Postmarketing reports of fatal and nonfatal hepatic failure have been received in patients treated with this drug; these reports have been insufficient to establish causality. During clinical trials, there was no evidence of drug-induced hepatotoxicity.
Uncommon (0.1% to 1%): Increased alanine aminotransferase
Frequency not reported: Decreased mean values of bilirubin, AST, alkaline phosphatase, and GGT
Postmarketing reports: Fatal and nonfatal hepatic failure, hepatocellular dysfunction
Common (1% to 10%): Fatigue, accidental injury, peripheral edema, asthenia, malaise
Common (1% to 10%): Tooth disorder, tooth abscess, gastroenteritis, diarrhea, upper abdominal pain
Common (1% to 10%): Urinary tract infection
Common (1% to 10%): Fractures, myalgia, pain in extremity, back pain, cramped legs, arthralgia
In the prospective pioglitazone clinical trial in macrovascular events (PROactive), the incidence of bone fractures in female patients with this drug was 5.1% (44/870) compared to 2.5% (23/905) for placebo treated patients. The majority of fractures were nonvertebral including lower limb and distal upper limb. The incidence in men was 1.7% and no different than placebo (2.1%).

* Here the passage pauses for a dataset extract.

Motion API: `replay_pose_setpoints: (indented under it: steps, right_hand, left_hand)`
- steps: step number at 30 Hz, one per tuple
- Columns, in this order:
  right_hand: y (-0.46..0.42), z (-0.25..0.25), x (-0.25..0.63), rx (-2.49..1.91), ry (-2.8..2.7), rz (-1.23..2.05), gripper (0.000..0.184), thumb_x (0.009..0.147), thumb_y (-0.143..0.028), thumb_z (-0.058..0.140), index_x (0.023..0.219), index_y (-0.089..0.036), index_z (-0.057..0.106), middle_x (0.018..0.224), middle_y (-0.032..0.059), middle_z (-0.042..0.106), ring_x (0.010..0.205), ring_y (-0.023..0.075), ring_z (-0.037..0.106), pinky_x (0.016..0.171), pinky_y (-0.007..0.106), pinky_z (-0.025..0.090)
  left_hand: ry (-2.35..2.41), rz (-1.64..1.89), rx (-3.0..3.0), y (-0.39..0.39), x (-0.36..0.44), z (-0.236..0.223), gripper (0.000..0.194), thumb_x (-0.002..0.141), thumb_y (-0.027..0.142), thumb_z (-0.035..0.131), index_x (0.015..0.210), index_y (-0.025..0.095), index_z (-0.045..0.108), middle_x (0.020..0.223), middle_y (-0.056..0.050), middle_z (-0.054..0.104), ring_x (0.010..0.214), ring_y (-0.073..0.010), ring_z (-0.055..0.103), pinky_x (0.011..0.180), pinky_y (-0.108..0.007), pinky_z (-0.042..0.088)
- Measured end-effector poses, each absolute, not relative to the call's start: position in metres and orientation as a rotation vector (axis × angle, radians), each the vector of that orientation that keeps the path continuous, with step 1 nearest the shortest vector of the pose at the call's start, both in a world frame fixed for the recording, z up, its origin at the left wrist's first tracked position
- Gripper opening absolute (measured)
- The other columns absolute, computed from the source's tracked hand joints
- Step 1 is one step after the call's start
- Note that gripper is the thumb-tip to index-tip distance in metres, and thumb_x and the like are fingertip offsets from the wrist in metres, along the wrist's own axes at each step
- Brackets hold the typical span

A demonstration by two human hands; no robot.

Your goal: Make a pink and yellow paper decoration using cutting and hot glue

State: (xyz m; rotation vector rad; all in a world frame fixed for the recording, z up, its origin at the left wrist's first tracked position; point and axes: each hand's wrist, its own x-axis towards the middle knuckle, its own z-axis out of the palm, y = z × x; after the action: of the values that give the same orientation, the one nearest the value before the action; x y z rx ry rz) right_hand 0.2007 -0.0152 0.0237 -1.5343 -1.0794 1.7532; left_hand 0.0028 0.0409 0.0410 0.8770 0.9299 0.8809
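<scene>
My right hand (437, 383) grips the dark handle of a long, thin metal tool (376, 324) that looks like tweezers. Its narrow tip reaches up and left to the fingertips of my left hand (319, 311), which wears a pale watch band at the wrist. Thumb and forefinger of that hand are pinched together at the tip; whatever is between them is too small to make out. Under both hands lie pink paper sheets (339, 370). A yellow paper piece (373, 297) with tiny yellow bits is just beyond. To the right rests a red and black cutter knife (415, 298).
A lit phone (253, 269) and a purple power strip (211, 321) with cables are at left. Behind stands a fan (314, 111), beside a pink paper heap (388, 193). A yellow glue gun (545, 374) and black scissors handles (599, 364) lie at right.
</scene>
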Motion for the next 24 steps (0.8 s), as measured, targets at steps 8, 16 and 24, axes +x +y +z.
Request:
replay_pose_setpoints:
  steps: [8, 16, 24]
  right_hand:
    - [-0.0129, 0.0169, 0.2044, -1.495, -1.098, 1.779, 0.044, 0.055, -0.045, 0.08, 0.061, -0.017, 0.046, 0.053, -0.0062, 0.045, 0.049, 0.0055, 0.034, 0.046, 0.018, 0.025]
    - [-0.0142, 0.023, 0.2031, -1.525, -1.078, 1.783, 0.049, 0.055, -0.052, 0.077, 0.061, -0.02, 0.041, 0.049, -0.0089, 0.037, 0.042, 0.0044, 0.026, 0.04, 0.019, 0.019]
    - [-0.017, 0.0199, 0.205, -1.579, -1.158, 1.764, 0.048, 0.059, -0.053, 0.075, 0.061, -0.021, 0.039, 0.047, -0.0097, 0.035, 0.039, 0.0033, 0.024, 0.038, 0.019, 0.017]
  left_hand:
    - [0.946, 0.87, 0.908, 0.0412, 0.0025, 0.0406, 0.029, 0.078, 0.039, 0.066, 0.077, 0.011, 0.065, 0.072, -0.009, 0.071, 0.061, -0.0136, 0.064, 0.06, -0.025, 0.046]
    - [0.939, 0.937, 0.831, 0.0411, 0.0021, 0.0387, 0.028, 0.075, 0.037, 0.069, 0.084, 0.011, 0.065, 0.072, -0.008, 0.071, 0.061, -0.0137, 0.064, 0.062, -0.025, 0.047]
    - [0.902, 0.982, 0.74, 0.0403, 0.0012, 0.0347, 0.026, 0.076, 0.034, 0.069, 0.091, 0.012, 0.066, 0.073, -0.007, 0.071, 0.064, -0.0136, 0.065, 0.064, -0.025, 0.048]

Common (1% to 10%): Headache, Hypoesthesia
Uncommon (0.1% to 1%): Insomnia
Very common (10% or more): Upper respiratory tract infection (up to 13.2%)
Common (1% to 10%): Sinusitis, pharyngitis, bronchitis, influenza
The US FDA has released results of its review of pioglitazone and bladder cancer and concluded that the data suggests use of this drug may be linked to an increase risk of bladder cancer. A 10-year prospective cohort study in diabetic patients performed by the manufacturer (n=158,918 never users; n=34,181 ever users) identified 1075 newly diagnosed cases of bladder cancer in never users and 186 cases in ever users. The fully adjusted hazard ratio (HR) showed pioglitazone use was not associated with an increased risk (HR 1.06 (95% confidence interval 0.89 to 1.26). And while a modest trend towards higher risk with increasing duration was observed, this trend was not statistically significant. Compared to the interim 5-year results, the 10-year results found weaker associations that were not statistically significant. However, there are studies that have shown a statistically significant association between exposure to this drug and bladder cancer and an association between cumulative dose or cumulative duration of exposure and bladder cancer. Overall, this drug may be associated with an increase in the risk of urinary bladder tumors, however there is insufficient data to determine whether this drug is a tumor promoter for urinary bladder tumors.